Below are records; count the lines among them that include the string "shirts", and state only the number.
===
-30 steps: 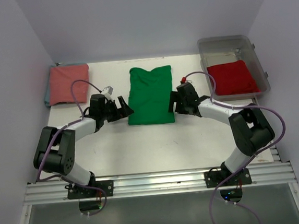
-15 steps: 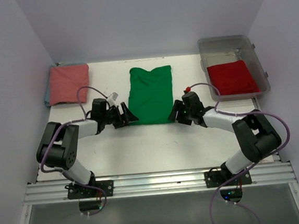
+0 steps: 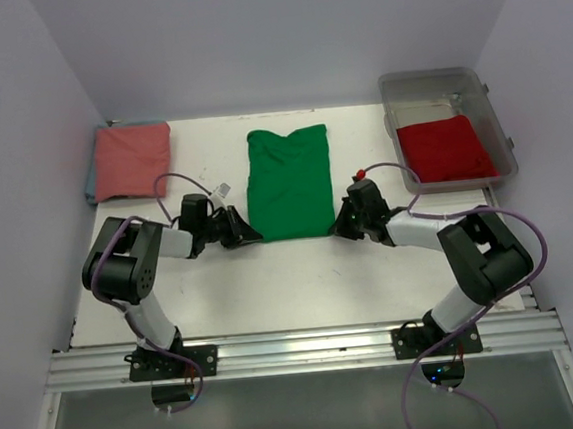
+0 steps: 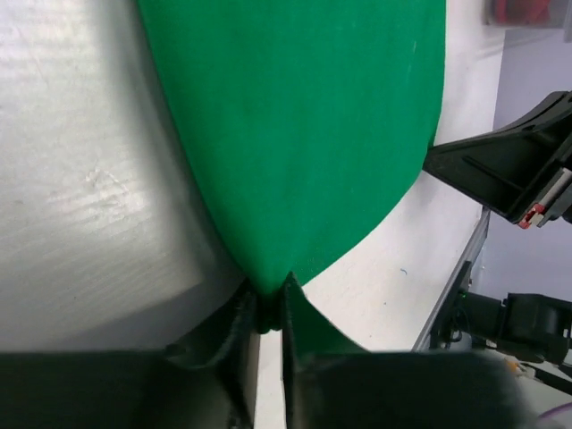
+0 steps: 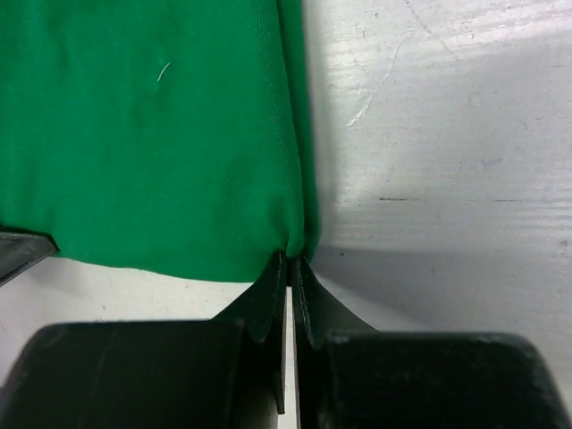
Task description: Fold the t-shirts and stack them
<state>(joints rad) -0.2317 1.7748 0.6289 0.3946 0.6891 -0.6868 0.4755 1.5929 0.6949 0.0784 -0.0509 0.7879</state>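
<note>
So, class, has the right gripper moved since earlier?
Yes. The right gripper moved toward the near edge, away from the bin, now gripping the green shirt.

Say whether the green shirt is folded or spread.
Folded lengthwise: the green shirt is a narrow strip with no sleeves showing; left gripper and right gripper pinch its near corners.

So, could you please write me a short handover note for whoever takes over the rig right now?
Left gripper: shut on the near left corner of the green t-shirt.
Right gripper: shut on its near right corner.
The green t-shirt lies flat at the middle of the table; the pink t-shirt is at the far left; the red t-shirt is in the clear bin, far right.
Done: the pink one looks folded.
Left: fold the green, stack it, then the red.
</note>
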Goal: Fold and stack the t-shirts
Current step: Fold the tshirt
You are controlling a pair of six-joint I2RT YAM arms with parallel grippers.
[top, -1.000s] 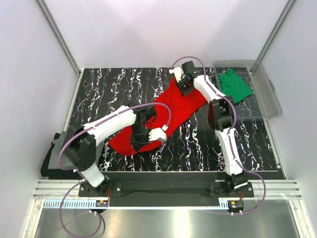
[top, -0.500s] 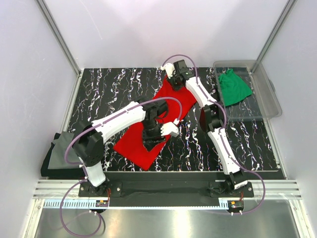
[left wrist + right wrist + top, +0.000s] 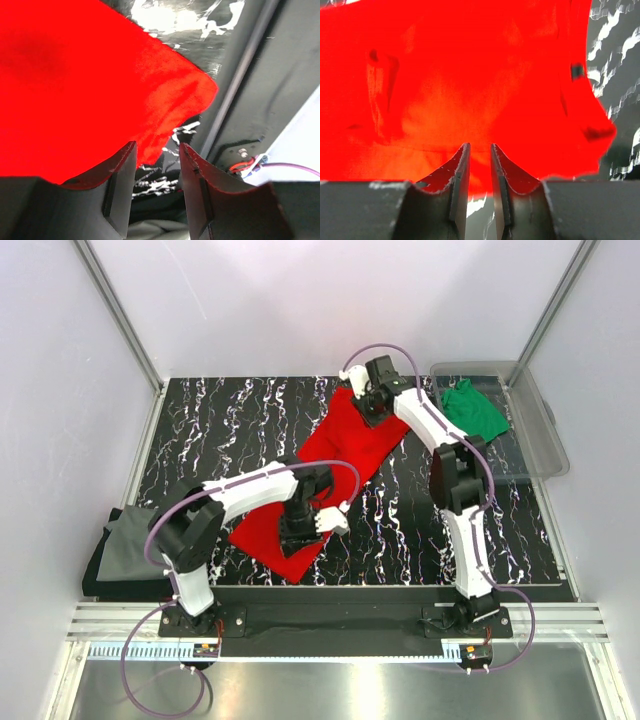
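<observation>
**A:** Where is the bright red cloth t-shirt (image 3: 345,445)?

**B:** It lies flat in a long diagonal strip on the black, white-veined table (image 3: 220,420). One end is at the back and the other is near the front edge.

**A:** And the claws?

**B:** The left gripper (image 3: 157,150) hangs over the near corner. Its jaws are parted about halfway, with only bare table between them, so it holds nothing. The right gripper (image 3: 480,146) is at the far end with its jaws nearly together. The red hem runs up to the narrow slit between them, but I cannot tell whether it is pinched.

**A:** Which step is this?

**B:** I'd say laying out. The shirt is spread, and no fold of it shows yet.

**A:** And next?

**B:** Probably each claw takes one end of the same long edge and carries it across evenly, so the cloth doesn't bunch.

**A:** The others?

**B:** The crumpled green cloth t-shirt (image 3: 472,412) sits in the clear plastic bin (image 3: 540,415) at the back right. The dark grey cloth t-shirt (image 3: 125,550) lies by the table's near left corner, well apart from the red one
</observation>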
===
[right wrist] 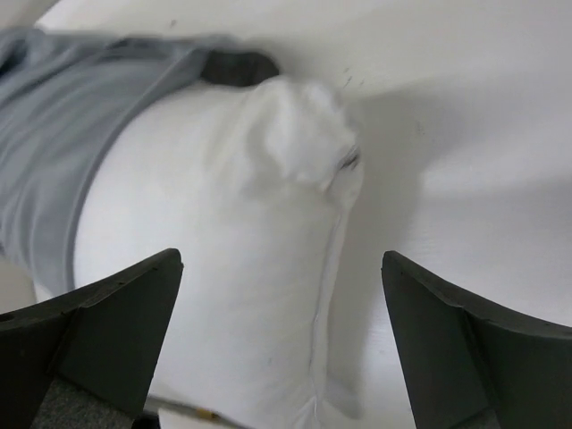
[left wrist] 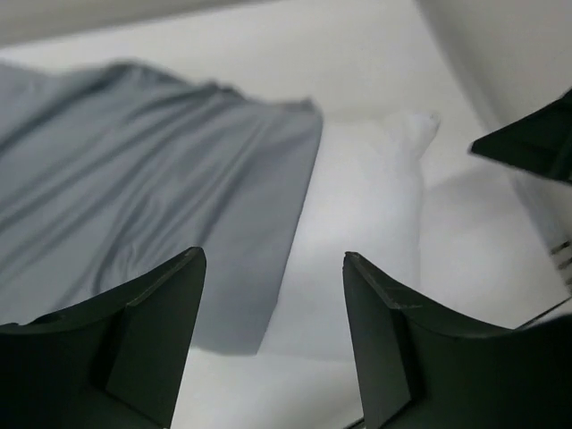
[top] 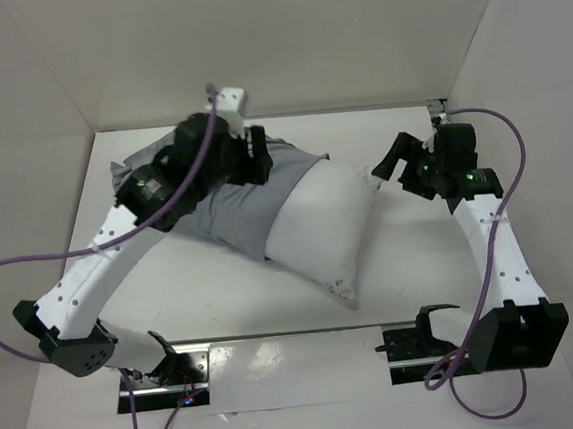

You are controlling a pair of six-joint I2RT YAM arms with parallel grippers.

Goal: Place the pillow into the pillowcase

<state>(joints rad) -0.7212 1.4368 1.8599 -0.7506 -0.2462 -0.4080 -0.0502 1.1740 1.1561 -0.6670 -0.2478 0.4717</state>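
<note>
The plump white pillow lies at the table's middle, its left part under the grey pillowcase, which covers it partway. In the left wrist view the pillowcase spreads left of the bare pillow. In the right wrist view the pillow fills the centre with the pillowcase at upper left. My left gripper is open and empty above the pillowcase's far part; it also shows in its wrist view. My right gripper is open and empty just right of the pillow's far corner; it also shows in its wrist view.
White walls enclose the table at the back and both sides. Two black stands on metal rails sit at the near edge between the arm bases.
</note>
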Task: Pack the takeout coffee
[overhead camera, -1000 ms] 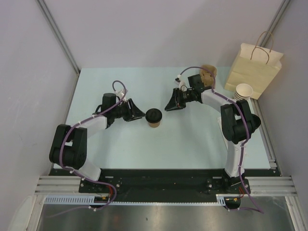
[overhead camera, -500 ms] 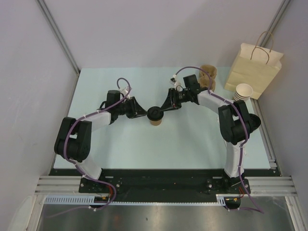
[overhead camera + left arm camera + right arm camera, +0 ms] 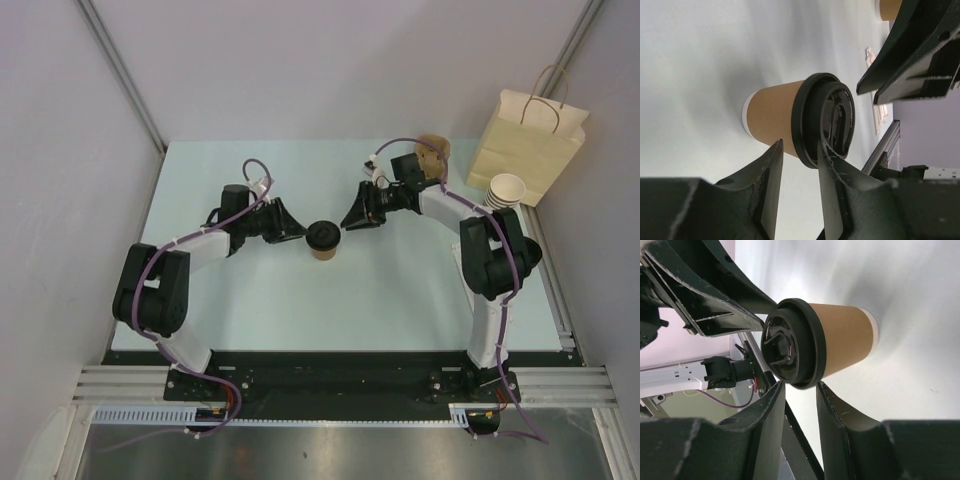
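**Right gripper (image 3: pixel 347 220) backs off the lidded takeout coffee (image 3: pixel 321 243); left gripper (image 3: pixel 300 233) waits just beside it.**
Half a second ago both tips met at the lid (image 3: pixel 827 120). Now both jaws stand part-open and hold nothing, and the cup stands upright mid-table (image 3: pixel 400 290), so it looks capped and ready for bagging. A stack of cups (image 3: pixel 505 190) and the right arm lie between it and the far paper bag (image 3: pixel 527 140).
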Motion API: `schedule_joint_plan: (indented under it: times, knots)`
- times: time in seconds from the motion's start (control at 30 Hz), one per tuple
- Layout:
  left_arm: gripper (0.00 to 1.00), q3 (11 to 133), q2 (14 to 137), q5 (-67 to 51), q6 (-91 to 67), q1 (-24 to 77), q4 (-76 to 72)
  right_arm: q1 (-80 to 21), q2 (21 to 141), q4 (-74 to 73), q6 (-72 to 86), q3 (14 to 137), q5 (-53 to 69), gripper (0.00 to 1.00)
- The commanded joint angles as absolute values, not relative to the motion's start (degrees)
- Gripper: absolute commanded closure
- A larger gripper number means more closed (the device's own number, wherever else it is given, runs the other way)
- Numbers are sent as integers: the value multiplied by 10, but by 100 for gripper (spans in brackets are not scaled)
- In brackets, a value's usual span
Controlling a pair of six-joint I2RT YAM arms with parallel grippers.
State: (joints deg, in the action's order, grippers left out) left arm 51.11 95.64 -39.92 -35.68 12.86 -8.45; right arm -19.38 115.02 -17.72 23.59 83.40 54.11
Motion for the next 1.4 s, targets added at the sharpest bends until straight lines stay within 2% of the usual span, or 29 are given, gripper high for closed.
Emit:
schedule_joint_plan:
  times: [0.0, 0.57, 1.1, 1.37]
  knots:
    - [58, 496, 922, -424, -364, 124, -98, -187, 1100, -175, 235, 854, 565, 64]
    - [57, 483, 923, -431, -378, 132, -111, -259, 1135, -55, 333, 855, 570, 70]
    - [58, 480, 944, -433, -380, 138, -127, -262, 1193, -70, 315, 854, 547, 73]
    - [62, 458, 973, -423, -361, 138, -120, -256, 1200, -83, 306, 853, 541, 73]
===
• **SOLUTION BELOW**
2